I am in the process of building a baby bed similar to the one below. I am not using cherry, however, I would like to finish with a dark cherry stain. I know this is a different process but don't know exactly how it is done. I would appriciate some direction.

Thanks,
Mike


----------



## woodnthings (Jan 24, 2009)

*Contrary to popular opinion*

Staining and finishing is right up there with rocket science.
It's both an art form and a chemistry "experiment".
What wood are you using?
Don't expect a similar finish except possibly in the shade of "darkness"
You can seal the wood and spray on a stain on the surface or you can hope to stain the wood the correct color and shade by using a gel stain, wipe on or dye. 
Sample pieces are the only way to go for your choice of wood, until you get it close.
This thread may be helpful: http://www.woodworkingtalk.com/f2/staining-cherry-14922/
and this for products pages 428 through 438:
http://www.grizzly.com/catalog/2010/Main/428

:thumbsup: bill


----------



## Joe H. Rogers (Feb 25, 2010)

*matching cherry stain*

I have matched different dark cherry colors by first using a red/brown dye then using a teak stain over it.
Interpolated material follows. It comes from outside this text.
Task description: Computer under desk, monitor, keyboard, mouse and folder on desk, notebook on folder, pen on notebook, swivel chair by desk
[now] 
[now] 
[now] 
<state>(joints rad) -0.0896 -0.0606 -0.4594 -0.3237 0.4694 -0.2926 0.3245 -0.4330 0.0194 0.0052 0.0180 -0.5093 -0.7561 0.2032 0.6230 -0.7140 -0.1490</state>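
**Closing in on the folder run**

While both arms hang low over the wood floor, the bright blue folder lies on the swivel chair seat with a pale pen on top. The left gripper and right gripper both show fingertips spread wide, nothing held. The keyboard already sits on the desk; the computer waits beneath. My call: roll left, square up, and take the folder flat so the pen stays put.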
You will need to sample your process several times as to how much dye you mix (I used alcohol) and then you may have to apply it more than once (depends upon the wood species and the finish stain you will be using. remember your poly coat will also tone down the reddish appearance. You just have to experiment but in a way it is habit forming when you realize how much control and variations you can obtain with dyes and stains together. Have fun.


----------